Headline

Buruknya komunikasi picu masalah yang sebetulnya bisa dihindari.

Fokus

Pemprov DKI Jakarta berupaya agar seni dan tradisi Betawi tetap tumbuh dan hidup.

Netanyahu Deklarasikan Perluasan Invasi Darat di Gaza

Cahya Mulyana
29/10/2023 09:21
Netanyahu Deklarasikan Perluasan Invasi Darat di Gaza
Perdana Menteri Israel Benjamin Netanyahu(AFP/Abir SULTAN)

JALUR Gaza, Palestina, berada dalam kegelapan, isolasi dan kekerasan pada Sabtu (28/10) malam.
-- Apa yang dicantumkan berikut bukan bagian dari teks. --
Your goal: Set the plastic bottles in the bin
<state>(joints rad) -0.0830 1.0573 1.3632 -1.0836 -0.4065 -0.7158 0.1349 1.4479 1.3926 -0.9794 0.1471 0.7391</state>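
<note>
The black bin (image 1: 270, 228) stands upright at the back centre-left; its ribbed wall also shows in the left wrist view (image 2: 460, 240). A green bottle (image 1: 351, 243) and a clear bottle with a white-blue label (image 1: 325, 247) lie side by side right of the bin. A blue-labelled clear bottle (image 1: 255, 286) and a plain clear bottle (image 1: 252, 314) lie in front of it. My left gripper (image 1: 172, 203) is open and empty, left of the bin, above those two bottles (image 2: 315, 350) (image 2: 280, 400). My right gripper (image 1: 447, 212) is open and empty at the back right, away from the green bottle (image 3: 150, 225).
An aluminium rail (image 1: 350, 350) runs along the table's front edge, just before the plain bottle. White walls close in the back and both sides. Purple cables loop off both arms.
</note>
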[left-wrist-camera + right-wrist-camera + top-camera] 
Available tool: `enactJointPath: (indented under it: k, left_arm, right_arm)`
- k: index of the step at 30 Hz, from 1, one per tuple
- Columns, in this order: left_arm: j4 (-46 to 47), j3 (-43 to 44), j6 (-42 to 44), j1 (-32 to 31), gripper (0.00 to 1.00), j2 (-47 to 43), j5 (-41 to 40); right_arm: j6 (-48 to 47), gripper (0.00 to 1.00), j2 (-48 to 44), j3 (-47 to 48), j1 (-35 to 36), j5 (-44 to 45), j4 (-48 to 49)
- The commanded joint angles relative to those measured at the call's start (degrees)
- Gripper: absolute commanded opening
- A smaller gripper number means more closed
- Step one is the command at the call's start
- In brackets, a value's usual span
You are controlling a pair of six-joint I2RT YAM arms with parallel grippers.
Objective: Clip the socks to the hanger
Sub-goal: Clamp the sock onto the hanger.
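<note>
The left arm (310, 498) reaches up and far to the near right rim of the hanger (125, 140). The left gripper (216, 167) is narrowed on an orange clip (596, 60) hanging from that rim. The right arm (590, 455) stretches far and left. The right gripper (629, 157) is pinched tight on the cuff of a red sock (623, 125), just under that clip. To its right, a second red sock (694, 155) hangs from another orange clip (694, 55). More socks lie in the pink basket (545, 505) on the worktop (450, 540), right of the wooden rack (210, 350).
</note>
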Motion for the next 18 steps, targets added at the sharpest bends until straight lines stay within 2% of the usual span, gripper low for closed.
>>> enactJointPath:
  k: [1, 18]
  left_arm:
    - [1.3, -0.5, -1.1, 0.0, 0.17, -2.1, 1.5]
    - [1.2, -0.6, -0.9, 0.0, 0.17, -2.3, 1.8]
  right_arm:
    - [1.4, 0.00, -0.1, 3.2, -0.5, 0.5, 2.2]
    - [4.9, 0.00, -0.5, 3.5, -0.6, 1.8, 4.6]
Pada saat yang sama, Perdana Menteri Israel Benjamin Netanyahu mengumumkan negaranya sedang memasuki tahap kedua perang sulit melawan kelompok peejuang Palestina, Hamas.

“Kami dengan suara bulat menyetujui perluasan invasi darat. Tujuan kami tunggal, untuk mengalahkan musuh yang mematikan. Kami menyatakan tidak akan pernah lagi dan kami tegaskan kembali tidak akan pernah lagi, sekarang,” katanya

Ia menggambarkan perang yang meluas ini sebagai perang kemerdekaan kedua Israel. Pada minggu-minggu awal perang, Israel melancarkan serangan udara besar-besaran yang memberikan pukulan telak kepada Hamas.

Baca juga: Erdogan Lontarkan Kritik, Hubungan Turki-Israel Hancur

“Kami melenyapkan banyak anggota Hamas. Namun, kami baru berada di tahap awal. Pertempuran di Jalur Gaza akan sulit dan memakan waktu lama. Ini adalah perang kemerdekaan kami yang kedua,” paparnya.

Ketika 2,3 juta warga Palestina di jalur pantai yang diblokade bersiap menghadapi malam kedua operasi militer Israel yang meningkat tajam, Menteri Pertahanan Israel Yoav Gallant mengatakan kampanye melawan Hamas akan terus berlanjut sampai perintah baru diberikan.

Setelah serangan udara terberat dalam perang sejauh ini, yang menyebabkan 100 jet Israel menghantam sejumlah sasaran sepanjang Jumat (78/10) malam. Pasukan lapis baja dan infanteri Israel yang memasuki Gaza dalam kegelapan dan bertempur di daerah kantong tersebut.

Baca juga: Israel Terus Bom Gaza Sampai Waktu yang Tidak Ditentukan

Komentar Netanyahu muncul setelah pernyataan Gallant dan kepala staf IDF Herzi Halevi yang mengisyaratkan perang memasuki fase baru. Halevi, kepala Pasukan Pertahanan Israel (IDF), mengumumkan tujuan perang melawan Hamas memerlukan operasi darat di dalam jalur pantai.

“Pasukan darat IDF sedang melakukan operasi yang signifikan dan kompleks. Tidak ada prestasi tanpa resiko, dan seperti kita ketahui, tidak ada kemenangan tanpa pengorbanan. Untuk mengekspos musuh, untuk menghancurkannya, tidak ada pilihan selain masuk secara paksa ke wilayah mereka. Operasi ini memenuhi semua tujuan perang," ungkapnya.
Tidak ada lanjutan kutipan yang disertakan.